Every line in the records below between the one holding "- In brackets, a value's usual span" and the one holding "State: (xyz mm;", inclusive, is to be set down exactly; all other lines are to be left out.

══ SUPPLIED RECORDS ══

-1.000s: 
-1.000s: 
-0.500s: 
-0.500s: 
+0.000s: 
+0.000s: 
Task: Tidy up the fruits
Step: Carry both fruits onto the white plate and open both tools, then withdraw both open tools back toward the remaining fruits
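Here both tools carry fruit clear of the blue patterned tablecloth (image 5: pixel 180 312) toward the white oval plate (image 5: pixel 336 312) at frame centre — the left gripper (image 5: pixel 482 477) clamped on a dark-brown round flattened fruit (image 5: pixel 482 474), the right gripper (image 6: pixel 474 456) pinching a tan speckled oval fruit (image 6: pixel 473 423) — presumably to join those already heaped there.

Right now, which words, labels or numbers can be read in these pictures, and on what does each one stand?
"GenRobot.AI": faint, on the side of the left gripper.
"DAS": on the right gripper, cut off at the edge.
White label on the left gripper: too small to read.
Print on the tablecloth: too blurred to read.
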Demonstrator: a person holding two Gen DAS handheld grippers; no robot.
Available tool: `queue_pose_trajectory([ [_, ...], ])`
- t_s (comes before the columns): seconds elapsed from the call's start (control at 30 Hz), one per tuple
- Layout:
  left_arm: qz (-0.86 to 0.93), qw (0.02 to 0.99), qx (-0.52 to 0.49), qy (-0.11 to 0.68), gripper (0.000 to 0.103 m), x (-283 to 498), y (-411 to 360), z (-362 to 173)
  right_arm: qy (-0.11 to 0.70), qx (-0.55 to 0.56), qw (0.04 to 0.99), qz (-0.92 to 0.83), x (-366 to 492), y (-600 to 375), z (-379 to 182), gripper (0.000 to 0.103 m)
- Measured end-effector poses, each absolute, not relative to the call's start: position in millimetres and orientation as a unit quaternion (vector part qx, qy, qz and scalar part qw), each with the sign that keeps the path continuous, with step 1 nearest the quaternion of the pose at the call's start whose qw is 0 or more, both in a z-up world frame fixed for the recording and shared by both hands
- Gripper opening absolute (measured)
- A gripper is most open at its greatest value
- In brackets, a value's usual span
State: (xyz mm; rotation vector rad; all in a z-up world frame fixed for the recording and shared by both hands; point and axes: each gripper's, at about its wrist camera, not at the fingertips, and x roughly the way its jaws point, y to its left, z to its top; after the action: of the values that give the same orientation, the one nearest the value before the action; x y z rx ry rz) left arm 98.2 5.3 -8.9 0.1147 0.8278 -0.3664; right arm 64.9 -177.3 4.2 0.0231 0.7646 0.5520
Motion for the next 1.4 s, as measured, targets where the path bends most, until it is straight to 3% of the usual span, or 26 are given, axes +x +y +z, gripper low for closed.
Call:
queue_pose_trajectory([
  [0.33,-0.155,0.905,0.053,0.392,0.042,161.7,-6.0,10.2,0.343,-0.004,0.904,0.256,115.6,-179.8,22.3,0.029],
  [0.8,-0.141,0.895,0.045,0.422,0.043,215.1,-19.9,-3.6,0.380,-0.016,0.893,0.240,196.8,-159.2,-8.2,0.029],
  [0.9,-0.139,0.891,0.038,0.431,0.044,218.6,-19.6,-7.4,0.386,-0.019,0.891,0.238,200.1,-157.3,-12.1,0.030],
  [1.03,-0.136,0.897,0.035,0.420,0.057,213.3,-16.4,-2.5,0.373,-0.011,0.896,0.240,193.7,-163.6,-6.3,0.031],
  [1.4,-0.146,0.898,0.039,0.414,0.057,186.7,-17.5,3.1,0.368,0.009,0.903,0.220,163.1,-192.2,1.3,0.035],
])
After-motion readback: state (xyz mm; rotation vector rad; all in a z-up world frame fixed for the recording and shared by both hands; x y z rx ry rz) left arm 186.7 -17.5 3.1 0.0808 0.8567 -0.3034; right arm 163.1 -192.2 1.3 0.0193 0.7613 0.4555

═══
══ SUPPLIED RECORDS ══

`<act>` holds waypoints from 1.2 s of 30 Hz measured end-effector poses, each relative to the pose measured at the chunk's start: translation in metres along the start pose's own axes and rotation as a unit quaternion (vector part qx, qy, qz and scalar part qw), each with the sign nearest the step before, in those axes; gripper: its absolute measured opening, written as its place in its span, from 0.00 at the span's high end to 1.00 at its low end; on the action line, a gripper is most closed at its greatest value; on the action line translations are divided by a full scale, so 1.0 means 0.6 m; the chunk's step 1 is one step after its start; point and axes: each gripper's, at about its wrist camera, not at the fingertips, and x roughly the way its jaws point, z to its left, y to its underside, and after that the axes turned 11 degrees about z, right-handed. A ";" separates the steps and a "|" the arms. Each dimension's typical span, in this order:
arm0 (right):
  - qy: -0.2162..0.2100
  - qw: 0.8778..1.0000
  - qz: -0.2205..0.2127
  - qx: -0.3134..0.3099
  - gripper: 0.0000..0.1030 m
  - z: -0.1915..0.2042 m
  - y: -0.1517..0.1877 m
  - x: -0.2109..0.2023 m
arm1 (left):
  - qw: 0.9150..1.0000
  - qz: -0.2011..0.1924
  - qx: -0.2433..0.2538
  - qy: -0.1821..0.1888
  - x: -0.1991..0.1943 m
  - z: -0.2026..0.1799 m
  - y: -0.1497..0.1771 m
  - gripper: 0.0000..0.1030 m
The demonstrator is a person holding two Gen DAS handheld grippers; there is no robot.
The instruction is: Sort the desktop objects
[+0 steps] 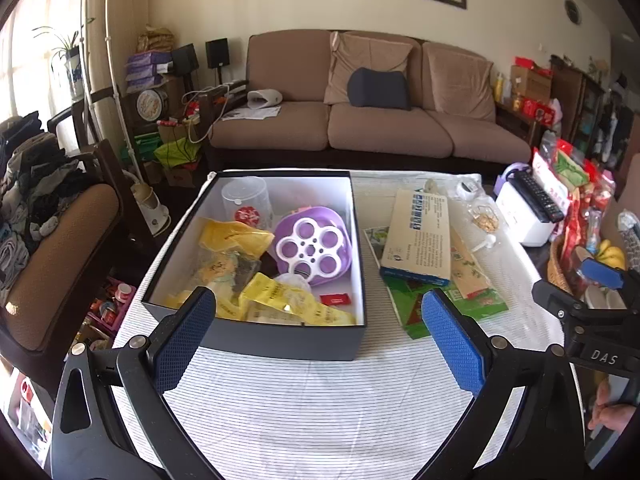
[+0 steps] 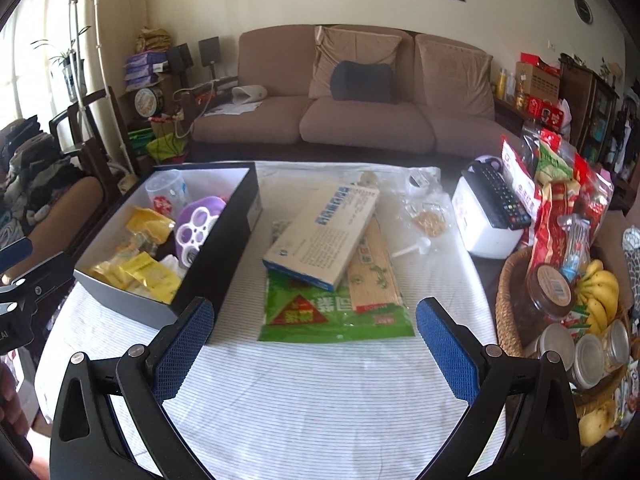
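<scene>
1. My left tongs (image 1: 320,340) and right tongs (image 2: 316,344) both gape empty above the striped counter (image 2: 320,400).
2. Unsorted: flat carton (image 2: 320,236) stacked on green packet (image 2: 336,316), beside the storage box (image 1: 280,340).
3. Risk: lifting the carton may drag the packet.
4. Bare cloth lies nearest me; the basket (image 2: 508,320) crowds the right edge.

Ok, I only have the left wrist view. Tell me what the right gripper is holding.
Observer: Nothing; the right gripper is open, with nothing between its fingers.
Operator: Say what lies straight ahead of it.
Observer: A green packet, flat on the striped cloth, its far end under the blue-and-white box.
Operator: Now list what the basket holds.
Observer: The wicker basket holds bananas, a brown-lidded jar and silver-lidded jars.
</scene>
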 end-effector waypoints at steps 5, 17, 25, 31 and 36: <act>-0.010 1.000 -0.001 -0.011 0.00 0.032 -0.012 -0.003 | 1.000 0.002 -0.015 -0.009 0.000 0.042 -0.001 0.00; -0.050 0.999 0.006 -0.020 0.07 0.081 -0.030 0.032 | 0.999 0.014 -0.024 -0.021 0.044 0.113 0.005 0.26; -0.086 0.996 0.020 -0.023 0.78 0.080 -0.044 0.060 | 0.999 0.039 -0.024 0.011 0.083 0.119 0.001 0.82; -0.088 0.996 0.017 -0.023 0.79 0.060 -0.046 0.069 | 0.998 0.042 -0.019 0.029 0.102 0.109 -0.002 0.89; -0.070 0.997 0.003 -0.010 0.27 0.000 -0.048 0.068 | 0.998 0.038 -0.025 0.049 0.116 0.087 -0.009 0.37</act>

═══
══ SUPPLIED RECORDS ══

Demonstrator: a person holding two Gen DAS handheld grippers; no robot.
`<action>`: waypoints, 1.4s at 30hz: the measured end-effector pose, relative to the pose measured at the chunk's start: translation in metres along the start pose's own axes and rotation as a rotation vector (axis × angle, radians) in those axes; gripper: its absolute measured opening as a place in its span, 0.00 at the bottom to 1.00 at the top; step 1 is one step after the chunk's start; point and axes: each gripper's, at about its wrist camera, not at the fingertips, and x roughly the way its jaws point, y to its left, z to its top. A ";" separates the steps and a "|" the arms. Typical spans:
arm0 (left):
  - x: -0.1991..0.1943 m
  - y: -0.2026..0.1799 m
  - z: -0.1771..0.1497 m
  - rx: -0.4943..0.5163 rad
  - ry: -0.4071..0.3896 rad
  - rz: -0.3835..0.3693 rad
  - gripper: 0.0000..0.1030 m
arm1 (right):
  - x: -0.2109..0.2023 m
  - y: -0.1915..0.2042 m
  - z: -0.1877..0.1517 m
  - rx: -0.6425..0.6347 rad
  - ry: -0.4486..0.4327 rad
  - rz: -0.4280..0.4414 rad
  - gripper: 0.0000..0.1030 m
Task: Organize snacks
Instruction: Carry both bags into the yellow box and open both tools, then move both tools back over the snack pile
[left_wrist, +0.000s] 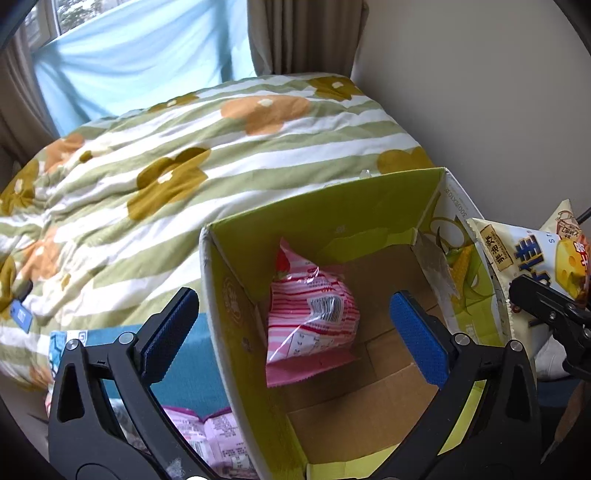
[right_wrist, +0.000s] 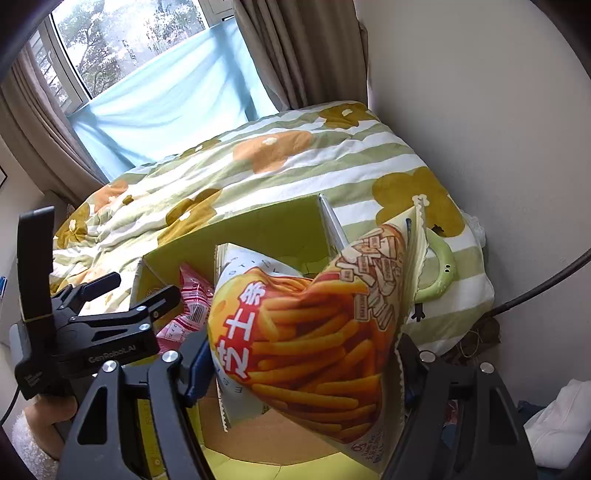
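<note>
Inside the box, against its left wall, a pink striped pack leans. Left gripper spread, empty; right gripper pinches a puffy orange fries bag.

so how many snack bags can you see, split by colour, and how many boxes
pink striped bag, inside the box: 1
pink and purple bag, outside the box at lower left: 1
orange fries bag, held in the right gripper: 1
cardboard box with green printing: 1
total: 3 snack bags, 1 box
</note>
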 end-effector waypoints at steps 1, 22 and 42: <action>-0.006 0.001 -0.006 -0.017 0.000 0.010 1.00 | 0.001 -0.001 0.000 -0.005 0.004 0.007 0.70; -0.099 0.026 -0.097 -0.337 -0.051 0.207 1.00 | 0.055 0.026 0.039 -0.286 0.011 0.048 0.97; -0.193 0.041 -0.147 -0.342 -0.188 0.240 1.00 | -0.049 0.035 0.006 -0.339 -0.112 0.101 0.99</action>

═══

• _OUTPUT OF THE EXERCISE_:
- In brackets, a value's usual span
State: (xyz mm; rotation vector rad; all in a z-up world frame fixed for the recording and shared by both hands; point and axes: each gripper's, at about its wrist camera, not at the fingertips, and x roughly the way its jaws point, y to its left, z to its top; after the action: of the values that give the same orientation, the one nearest the value before the action; x y z rx ry rz) left arm 98.2 5.3 -8.9 0.1147 0.8278 -0.3664; right arm 64.9 -177.3 4.2 0.0231 0.7646 0.5520

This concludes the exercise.